- **EXERCISE BRIEF**:
Copy the records below line by line and word for word, from the very first line through the line with "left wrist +", omitting each picture.

- **MATERIAL FOR THIS TASK**:

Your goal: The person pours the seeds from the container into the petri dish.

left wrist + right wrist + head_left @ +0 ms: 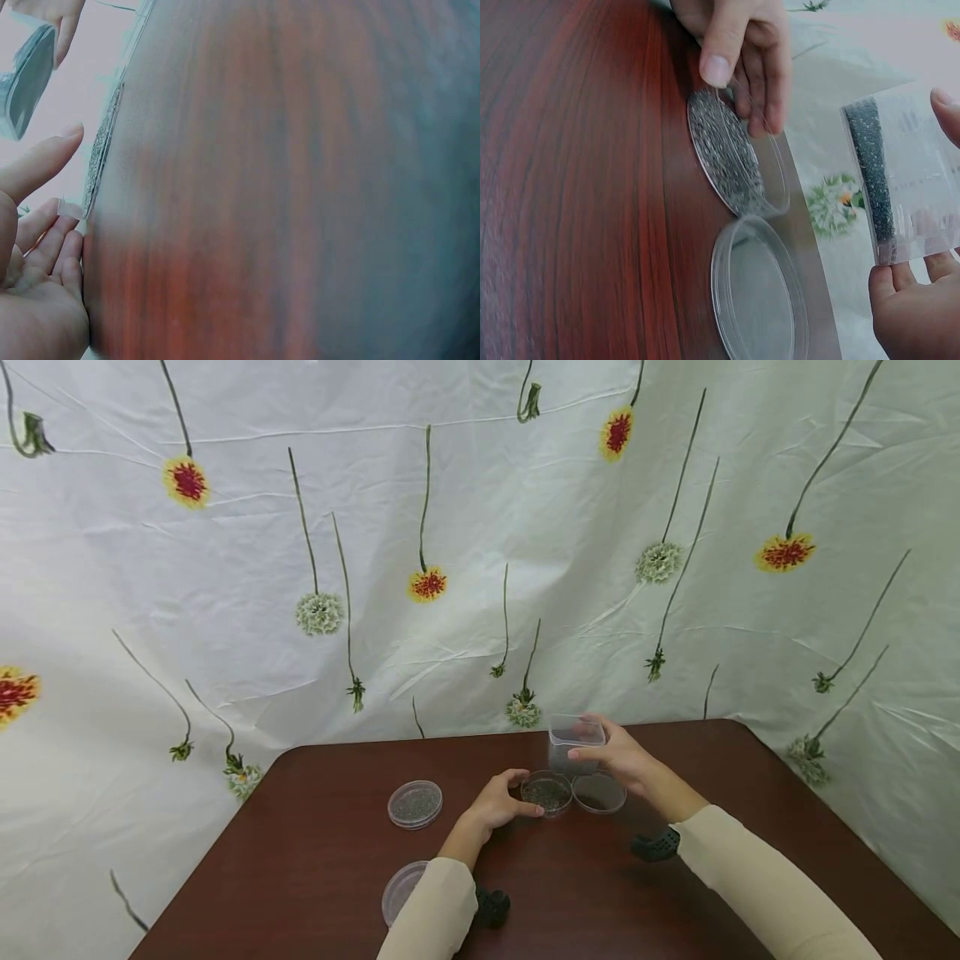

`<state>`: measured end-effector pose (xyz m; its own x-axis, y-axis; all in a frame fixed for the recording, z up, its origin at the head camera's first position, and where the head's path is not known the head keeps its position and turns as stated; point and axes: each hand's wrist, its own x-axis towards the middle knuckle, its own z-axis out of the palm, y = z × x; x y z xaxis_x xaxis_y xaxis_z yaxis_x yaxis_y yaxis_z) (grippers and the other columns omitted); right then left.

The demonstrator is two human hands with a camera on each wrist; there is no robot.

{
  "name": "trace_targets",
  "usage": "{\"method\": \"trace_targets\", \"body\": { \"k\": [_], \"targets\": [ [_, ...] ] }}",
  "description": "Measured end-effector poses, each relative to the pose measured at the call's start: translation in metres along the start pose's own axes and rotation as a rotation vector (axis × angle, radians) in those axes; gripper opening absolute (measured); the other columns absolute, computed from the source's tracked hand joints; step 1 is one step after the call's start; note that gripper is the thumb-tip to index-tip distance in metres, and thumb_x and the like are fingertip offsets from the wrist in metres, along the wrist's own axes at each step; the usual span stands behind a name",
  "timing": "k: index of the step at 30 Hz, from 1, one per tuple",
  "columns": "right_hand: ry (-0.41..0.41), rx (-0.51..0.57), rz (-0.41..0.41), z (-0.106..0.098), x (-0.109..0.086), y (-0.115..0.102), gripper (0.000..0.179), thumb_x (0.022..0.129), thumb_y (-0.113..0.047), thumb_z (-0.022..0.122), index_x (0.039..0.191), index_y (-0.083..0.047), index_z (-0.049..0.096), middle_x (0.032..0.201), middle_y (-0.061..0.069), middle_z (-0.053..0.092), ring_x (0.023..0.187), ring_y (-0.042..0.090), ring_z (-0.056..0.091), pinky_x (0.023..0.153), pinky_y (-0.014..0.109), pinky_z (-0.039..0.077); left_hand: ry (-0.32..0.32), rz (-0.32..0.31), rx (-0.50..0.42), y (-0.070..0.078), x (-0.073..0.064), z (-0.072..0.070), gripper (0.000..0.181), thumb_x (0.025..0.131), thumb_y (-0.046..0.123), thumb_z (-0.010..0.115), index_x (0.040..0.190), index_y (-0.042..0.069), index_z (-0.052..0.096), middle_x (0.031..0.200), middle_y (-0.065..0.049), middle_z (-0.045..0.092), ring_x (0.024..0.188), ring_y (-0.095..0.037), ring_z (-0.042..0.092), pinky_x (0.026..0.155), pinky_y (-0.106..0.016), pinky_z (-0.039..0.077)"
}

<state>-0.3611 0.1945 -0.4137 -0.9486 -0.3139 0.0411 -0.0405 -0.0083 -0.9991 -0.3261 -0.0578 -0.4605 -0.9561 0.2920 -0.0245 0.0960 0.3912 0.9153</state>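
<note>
My left hand (497,803) holds a clear petri dish (731,154) by its left side, thumb at the near rim and fingers behind. Dark small grains cover the bottom of this dish. In the right wrist view a second clear petri dish (761,296) stands right beside it, with no grains to be seen inside. My right hand (626,762) grips a clear plastic box (567,752) above and behind the two dishes. A layer of dark grains (871,172) lies along the bottom of the box. The left wrist view shows the grain dish (103,154) edge-on.
On the brown table (315,852), another round dish (415,804) with greyish contents stands to the left. A further clear dish (401,887) is partly hidden by my left forearm. A white cloth (480,677) with printed flowers hangs behind the table's far edge.
</note>
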Motion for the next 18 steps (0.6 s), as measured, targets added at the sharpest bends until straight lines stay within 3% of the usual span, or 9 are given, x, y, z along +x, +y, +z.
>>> {"method": "trace_targets", "body": {
  "k": [7, 18],
  "targets": [
    [0.001, -0.029, -0.029, -0.015, -0.004, 0.000, 0.090, 0.090, -0.001, 0.077, 0.162, -0.001, 0.022, 0.157, 0.023, 0.037, 0.140, 0.038, 0.042, 0.095, 0.035, 0.051, -0.002, -0.003, -0.002, 0.000, 0.000, -0.001, 0.070, 0.086, 0.010, 0.087, 0.147, 0.004, 0.054, 0.147, -0.020, 0.051, 0.139, -0.042, 0.043, 0.110, -0.058, 0.040],
    [-0.008, -0.065, -0.057, -0.037, -0.015, -0.002, 0.091, 0.090, -0.002, 0.078, 0.162, -0.001, 0.022, 0.158, 0.026, 0.036, 0.125, 0.022, 0.051, 0.096, 0.029, 0.048, -0.012, 0.014, 0.002, -0.003, 0.003, -0.005, 0.070, 0.086, 0.010, 0.086, 0.147, 0.002, 0.053, 0.147, -0.021, 0.051, 0.139, -0.043, 0.042, 0.111, -0.058, 0.039]
  ]
}}
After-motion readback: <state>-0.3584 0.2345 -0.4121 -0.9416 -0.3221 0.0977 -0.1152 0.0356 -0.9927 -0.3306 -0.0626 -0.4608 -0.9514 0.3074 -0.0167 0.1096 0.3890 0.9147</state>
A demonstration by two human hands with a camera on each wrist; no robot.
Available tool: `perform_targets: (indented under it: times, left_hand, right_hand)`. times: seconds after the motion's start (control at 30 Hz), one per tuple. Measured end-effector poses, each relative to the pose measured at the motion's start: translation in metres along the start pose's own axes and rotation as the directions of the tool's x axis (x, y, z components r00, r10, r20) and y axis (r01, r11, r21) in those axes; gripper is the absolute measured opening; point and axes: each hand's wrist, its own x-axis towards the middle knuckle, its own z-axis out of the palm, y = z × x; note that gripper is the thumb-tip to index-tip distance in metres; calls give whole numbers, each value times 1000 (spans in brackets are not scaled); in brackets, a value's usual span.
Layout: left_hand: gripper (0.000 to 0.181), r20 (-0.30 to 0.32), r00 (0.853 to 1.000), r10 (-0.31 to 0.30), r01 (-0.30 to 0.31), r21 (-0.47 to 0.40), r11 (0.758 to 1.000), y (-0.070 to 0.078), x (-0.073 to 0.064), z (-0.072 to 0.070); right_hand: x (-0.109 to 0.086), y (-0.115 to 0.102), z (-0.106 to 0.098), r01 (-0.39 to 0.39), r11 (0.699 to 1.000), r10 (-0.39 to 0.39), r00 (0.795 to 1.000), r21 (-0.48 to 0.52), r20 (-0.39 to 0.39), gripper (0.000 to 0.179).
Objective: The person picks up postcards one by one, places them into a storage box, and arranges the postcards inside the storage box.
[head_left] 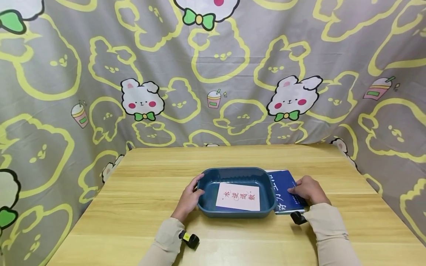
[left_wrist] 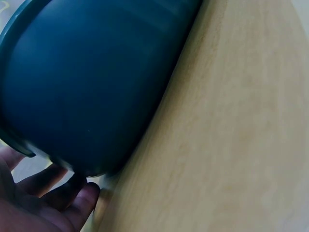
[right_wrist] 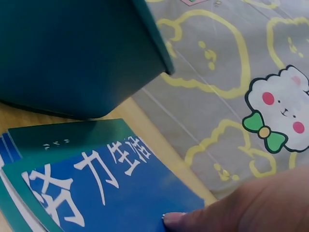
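Note:
A dark teal plastic basin (head_left: 237,214) sits on the table, with a white card (head_left: 237,196) bearing red characters lying inside it. My left hand (head_left: 189,197) grips the basin's left end, thumb over the rim and the other fingers along the outside wall. To the basin's right is a loose stack of cards, topped by a blue card (head_left: 285,190) with white characters. My right hand (head_left: 308,190) pinches this blue card at its right edge. The thumb (right_wrist: 181,220) lies on its face, and the fingers beneath are hidden. Green cards (right_wrist: 72,133) show under it.
The wooden table (head_left: 149,177) extends around the basin. Behind it and at both sides hangs a grey curtain (head_left: 213,85) with yellow outlines and white rabbits. A black wrist camera (head_left: 189,240) is on the left sleeve, another black camera (head_left: 298,218) on the right.

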Motion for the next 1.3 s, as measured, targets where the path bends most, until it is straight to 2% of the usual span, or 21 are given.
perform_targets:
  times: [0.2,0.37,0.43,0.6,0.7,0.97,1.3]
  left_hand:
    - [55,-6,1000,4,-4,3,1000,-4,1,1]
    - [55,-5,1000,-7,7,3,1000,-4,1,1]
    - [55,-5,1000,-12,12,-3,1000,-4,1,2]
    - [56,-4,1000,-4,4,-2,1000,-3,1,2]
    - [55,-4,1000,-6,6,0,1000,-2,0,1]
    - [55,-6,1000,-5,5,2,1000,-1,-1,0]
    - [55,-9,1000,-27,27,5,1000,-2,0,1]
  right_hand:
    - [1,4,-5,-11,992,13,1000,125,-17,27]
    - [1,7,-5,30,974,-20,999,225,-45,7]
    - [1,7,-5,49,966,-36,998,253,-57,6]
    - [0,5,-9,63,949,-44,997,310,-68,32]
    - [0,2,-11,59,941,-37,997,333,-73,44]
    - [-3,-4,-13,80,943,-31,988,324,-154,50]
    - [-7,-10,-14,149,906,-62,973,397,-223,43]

- **EXERCISE ANSWER**:
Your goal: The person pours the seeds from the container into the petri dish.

left wrist + right wrist + head_left @ +0 ms: 

Nothing remains to add to the output.